Ted Failon’s older daughter, Kaye, summed it up very correctly: “They are treating our tragedy like a telenovela.”
When news broke out last Wednesday that Ted’s wife, Trinidad, had been shot, most of us were kept busy coming up with our own malicious speculations. But when the police started rounding up helpless people — Ted and Trina’s relations and helpers — sympathies started pouring in for the family. The scenario became too tragic to make light of and our hearts just bled for the family and the people in that household.
As I pound on my keyboard now, I still couldn’t shake off my head the image of how the helpers and the driver (people who have been with Ted’s family for 13 years) were dragged to the precinct and put behind bars. If you ask me, their only crime was that they were too fastidious about cleaning up that mess. Me — I know that you are not supposed to tamper with the scene of the crime only because Dominic Dunne’s crime series is one of my favorite shows on television.
You can just imagine how this traumatic experience will continue haunting them. And the children — do they have to lose their mother this way and see their father harassed in such manner?
The past few days, I’ve been offering a prayer for Ted and family. I’m not saying this to show false piety, but so that other people may join in and also start praying for Ted, his late wife, their children and even the household help.
I can’t say that Ted and I are friends because I don’t remember us having coffee together or hanging out. But he and (now Vice President) Noli de Castro and even Jay Sonza were among those who showed me kindness during my early years with ABS-CBN. (Loren Legarda and Korina Sanchez also did the same, but they were already my friends even before I joined the broadcast industry.)
There was one incident in my life, in fact, that I would never forget and Ted was a big part of it. That time, I had been with ABS-CBN for only two weeks. I remember it well: It was early Saturday evening and I was going to do voice-over chores for Showbiz Lingo.
In the old Studio 3, Noli de Castro was doing a live interview with Fidel Ramos, who was only just a few months into his presidency. Unaware of what was going inside the ABS-CBN complex, I stepped into the premises with a bag of merienda for the Showbiz Lingo staff. I only had one foot in when members of the Presidential Security Group swooped down on me, snatched the plastic bag I was carrying and held me at bay. “Ano ito?!”(“What is this?!”) — they demanded to know. The way they pounced on me, it was like I had just smuggled in a huge loot of prohibited drugs from Colombia. They were rude — as in indescribably rude — that I was too stunned to react or even say anything. They behaved like they owned the place. Things also happened fast that I couldn’t even think of what I was going to do next.
It was a good thing that Ted came in — yes, like a superhero out to rescue a citizen in distress — and interceded on my behalf. The PSG people finally loosened their grip on me and let me go.

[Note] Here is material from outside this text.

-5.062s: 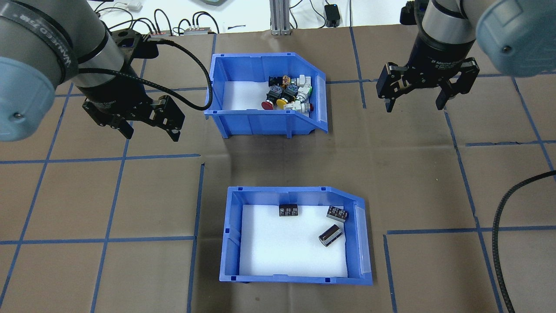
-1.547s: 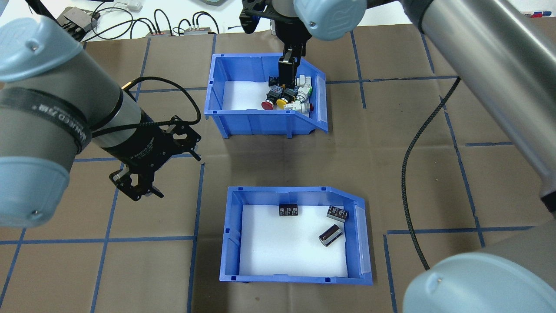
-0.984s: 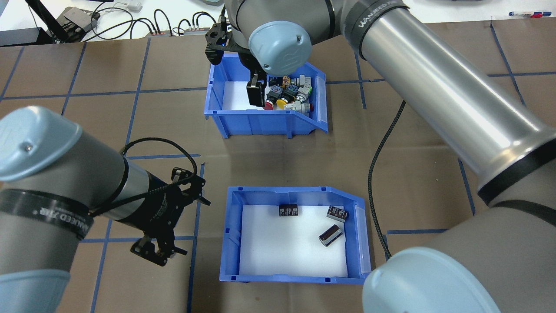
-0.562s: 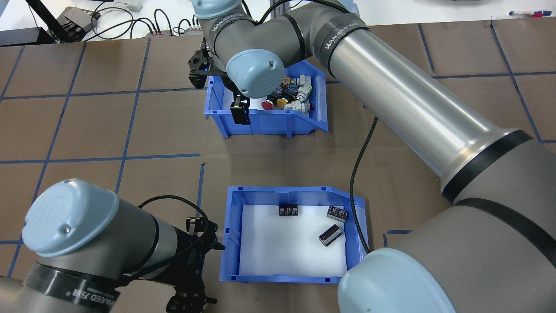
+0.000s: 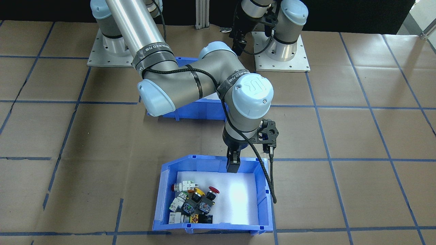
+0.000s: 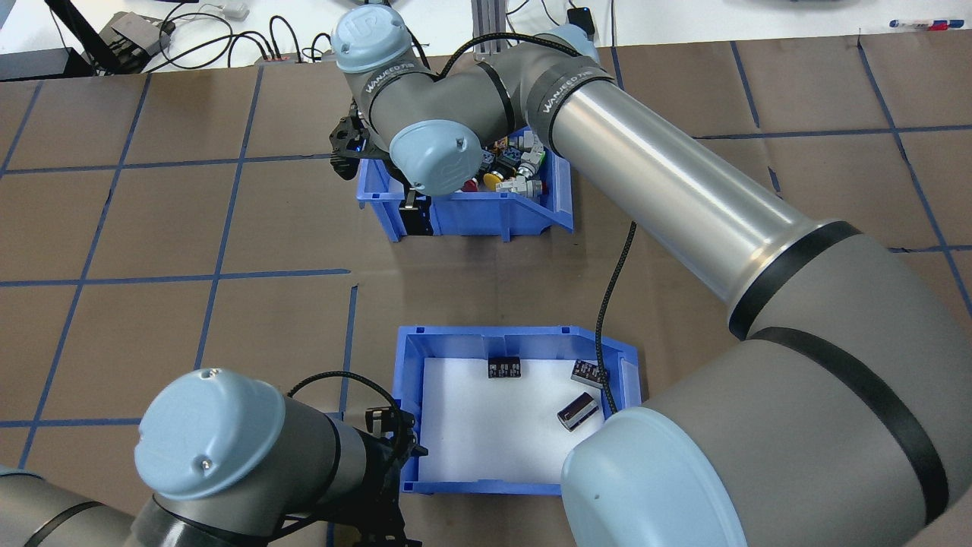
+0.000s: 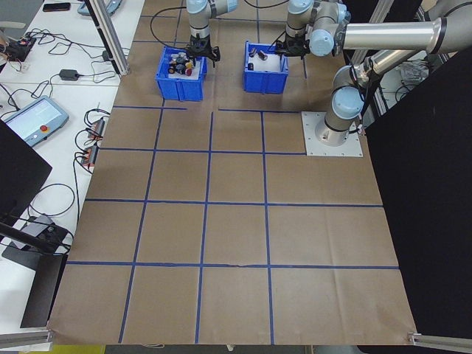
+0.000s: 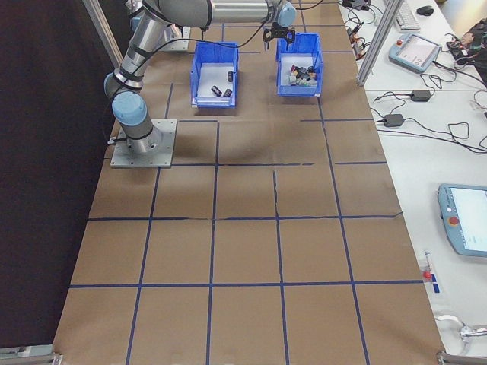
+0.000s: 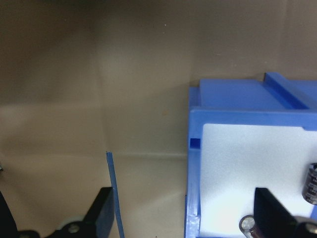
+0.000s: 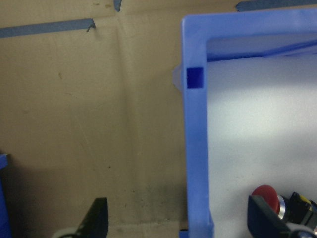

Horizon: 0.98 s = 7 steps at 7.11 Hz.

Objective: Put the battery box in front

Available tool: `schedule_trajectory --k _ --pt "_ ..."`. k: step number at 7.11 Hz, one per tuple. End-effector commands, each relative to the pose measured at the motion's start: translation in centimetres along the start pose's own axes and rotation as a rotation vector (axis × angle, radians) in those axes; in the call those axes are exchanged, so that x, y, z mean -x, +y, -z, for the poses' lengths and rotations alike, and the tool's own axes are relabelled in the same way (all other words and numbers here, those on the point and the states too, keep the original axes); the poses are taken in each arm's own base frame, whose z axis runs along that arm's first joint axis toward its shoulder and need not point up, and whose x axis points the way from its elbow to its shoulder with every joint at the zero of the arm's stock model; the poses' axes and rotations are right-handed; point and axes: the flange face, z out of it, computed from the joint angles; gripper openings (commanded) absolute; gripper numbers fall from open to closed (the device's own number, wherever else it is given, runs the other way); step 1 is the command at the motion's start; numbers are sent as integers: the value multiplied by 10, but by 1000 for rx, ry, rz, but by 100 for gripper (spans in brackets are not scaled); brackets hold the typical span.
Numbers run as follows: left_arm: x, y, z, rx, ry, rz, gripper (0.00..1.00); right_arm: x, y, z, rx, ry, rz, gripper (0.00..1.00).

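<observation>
1. The battery box (image 6: 407,403) is being left on the tabletop (image 6: 152,228) on the robot's side, and the switch bin (image 6: 463,216) is standing beyond it; neither is being lifted, so no swap can be judged as begun.
2. The right claw (image 5: 233,165) is being lowered over the near wall of the switch bin. In its wrist view the fingers (image 10: 96,215) are being held wide apart, one outside the wall and one inside over the foam, and nothing is being gripped.
3. The left claw (image 9: 185,218) is being held over the left wall of the battery box, fingers spread to either side of it (nothing is being clasped as yet). Dark cells (image 6: 503,368) are lying loose on the white liner.
4. What is left, by this judgement, is nearly all: the walls are still to be gripped, and the battery box is still to be carried to the front place.
</observation>
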Motion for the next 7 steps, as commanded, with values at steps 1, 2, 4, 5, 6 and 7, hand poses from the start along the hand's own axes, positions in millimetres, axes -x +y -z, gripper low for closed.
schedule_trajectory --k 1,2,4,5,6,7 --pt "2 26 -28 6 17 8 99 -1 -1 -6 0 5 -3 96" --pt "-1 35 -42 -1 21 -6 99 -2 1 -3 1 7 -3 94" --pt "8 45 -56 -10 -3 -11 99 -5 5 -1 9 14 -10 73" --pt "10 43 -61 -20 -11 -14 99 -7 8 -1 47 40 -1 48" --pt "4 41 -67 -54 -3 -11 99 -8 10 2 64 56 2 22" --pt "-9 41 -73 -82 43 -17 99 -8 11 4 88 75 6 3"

Recalling that incident now, I still shudder at the unpleasantness of it all. To think that that ugly experience happened only in a matter of minutes — three or even less. But the agony of Ted and Trina’s relatives and helpers under those men in uniform took so much longer. And they were (still are) in grief when that took place. It would probably take them long — heaven forbid a lifetime — before they recover emotionally from the trauma.
It’s such an irony that this had to happen to Ted and his loved ones when he himself is always among the first to bail people out of their troubles. There ought to be something good to come out of this for Ted, otherwise I can say that there really is no justice in this world.
I did not write this piece to influence the outcome of the ongoing investigation surrounding Trinidad Etong’s mysterious death. Suicide or foul play — I don’t know. I just pray for truth to come out. But I do want to share with you that once upon a time, Ted did something good for me and that was one act of kindness I will never forget for the rest of my life.